*TASK GOAL*: Word for word, print out all of the data, omitting every image.

Stored records
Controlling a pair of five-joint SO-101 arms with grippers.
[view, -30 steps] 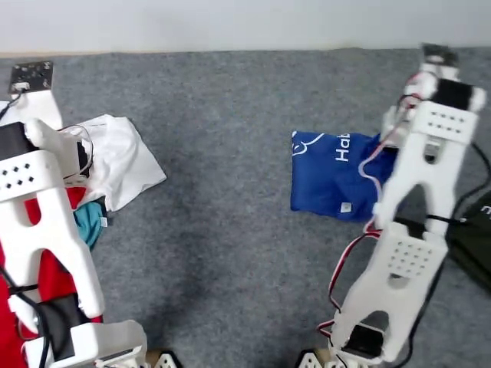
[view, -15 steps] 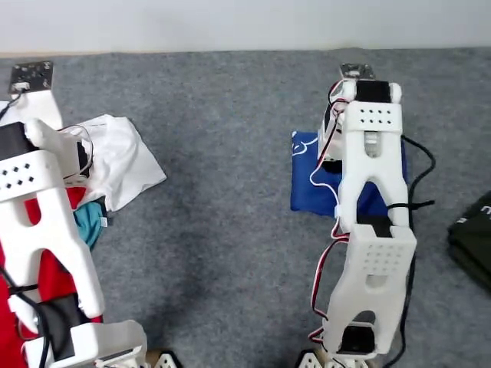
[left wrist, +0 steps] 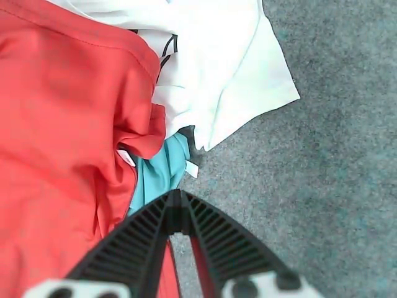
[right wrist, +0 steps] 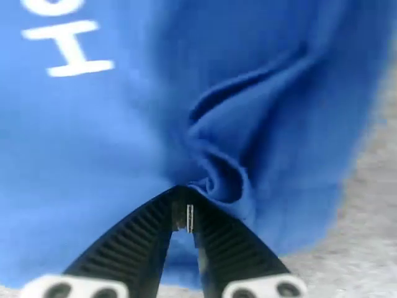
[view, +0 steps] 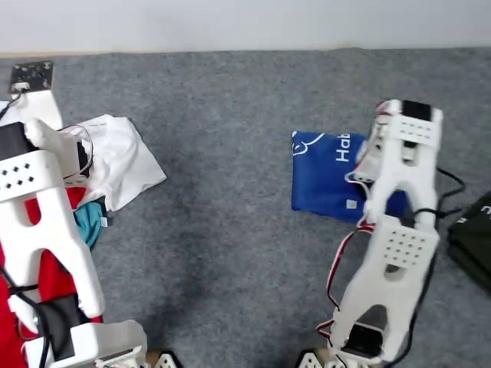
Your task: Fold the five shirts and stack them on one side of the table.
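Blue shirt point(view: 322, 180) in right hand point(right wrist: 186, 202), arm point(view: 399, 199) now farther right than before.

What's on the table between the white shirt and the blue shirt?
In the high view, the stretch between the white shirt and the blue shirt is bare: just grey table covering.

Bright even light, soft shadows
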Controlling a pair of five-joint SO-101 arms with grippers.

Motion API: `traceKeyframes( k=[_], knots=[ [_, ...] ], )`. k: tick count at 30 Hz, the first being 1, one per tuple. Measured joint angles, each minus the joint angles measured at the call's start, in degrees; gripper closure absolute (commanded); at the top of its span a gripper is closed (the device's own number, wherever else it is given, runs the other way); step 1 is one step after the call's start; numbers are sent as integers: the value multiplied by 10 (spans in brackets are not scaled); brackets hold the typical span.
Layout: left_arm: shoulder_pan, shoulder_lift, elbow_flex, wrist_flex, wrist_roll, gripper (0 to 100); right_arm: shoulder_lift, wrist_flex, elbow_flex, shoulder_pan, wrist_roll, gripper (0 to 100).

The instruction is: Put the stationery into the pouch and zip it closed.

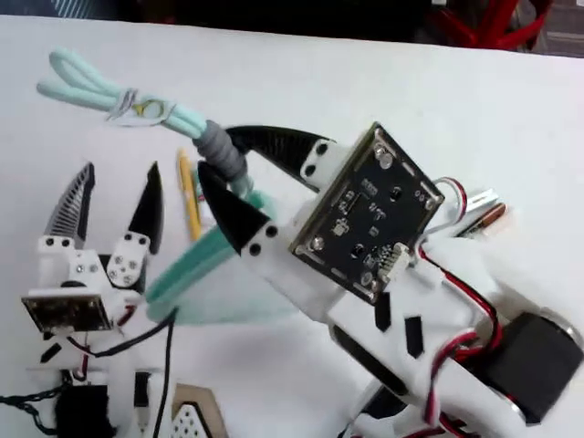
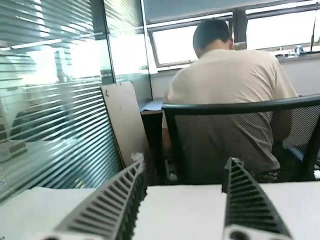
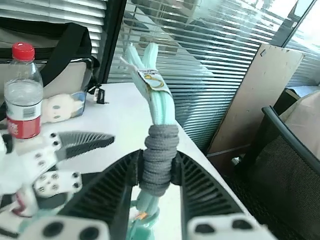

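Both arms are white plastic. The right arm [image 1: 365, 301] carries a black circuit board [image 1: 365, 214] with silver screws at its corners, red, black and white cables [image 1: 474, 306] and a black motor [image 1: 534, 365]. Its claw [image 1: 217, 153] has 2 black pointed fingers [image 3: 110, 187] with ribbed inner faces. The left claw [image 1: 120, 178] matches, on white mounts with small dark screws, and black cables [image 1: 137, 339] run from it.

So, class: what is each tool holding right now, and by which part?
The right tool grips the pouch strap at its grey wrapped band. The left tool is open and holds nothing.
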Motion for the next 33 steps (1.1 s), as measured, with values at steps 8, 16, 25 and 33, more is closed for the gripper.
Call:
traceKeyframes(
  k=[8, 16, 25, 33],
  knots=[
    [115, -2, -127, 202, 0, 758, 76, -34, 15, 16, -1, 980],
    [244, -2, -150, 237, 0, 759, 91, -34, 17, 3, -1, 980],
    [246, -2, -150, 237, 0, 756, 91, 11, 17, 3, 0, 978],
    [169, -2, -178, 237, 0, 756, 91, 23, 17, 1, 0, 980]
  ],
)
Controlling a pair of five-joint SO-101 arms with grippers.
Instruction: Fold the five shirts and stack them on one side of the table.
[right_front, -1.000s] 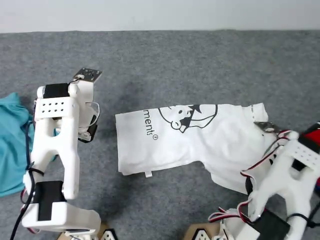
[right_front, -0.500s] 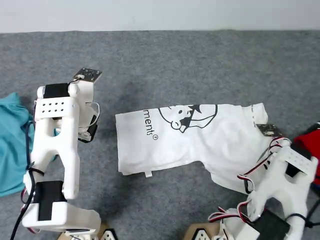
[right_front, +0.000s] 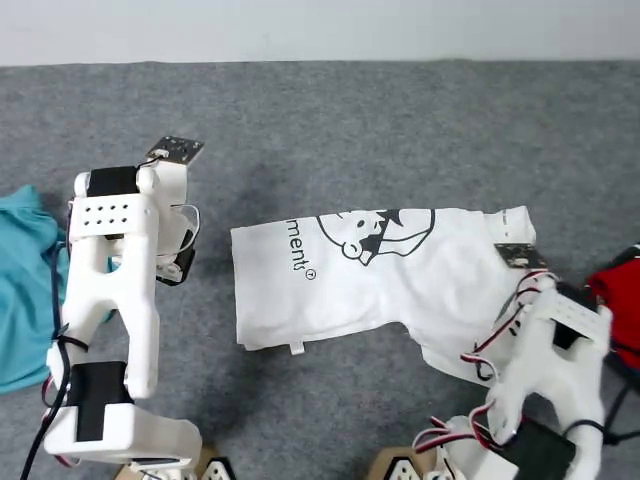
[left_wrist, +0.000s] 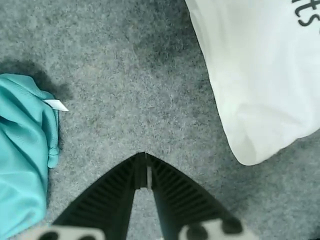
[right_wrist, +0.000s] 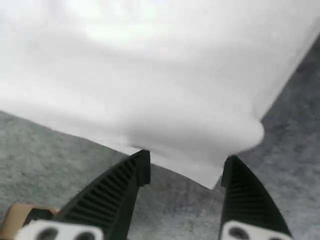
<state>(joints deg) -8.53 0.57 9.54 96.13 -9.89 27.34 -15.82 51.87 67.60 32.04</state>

*SOLUTION TO THIS EXERCISE*:
Controlling a pair of five-joint SO-101 arms with grippers.
[view, -30 steps] 
[view, -15 steps] 
[left wrist, +0 steps] 
[right wrist, +0 steps] 
[view, +0 steps] 
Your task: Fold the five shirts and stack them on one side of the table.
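Blue shirt point(view: 322, 180) in right hand point(right wrist: 186, 202), arm point(view: 399, 199) now farther right than before.

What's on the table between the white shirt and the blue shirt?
In the high view, the stretch between the white shirt and the blue shirt is bare: just grey table covering.

Bright even light, soft shadows
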Controlling a pair of five-joint SO-101 arms with grippers.

Motion API: `traceKeyframes( k=[_], knots=[ [_, ...] ], )`. k: tick count at 30 Hz, the first being 1, one per tuple. Measured joint angles, each minus the joint angles measured at the call's start, in degrees; gripper closure absolute (commanded); at the top of its span a gripper is closed (the device's own number, wherever else it is given, runs the other way); step 1 is one step after the call's start; numbers are sent as integers: the value multiplied by 10 (spans in brackets are not scaled); brackets hold the typical span.
Layout: left_arm: shoulder_pan, shoulder_lift, elbow_flex, wrist_flex, wrist_roll, gripper (0 to 100); right_arm: shoulder_lift, wrist_flex, elbow_flex, shoulder_pan, wrist_roll, gripper (0 to 100).

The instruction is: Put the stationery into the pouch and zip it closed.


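Both arms are white plastic. The right arm [image 1: 365, 301] carries a black circuit board [image 1: 365, 214] with silver screws at its corners, red, black and white cables [image 1: 474, 306] and a black motor [image 1: 534, 365]. Its claw [image 1: 217, 153] has 2 black pointed fingers [image 3: 110, 187] with ribbed inner faces. The left claw [image 1: 120, 178] matches, on white mounts with small dark screws, and black cables [image 1: 137, 339] run from it.

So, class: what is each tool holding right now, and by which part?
The right tool grips the pouch strap at its grey wrapped band. The left tool is open and holds nothing.
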Motion for the next 33 steps (1.1 s), as measured, with values at steps 8, 16, 25 and 33, more is closed for the gripper.
Call:
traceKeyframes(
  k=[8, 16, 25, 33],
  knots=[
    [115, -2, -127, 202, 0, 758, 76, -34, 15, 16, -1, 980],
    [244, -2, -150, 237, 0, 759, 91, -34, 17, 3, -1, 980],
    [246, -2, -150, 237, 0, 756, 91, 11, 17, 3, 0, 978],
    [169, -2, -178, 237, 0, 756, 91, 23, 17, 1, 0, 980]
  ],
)
Controlling a pair of five-joint SO-101 arms with grippers.
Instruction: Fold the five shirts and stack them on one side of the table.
[right_front, -1.000s] 
[right_front, -0.500s] 
[right_front, +0.000s] 
[left_wrist, +0.000s] 
[right_wrist, +0.000s] 
<state>(joints deg) -8.53 0.57 9.54 96.13 -9.89 27.34 -15.82 51.87 67.60 32.04</state>

Nothing more is required for this exercise.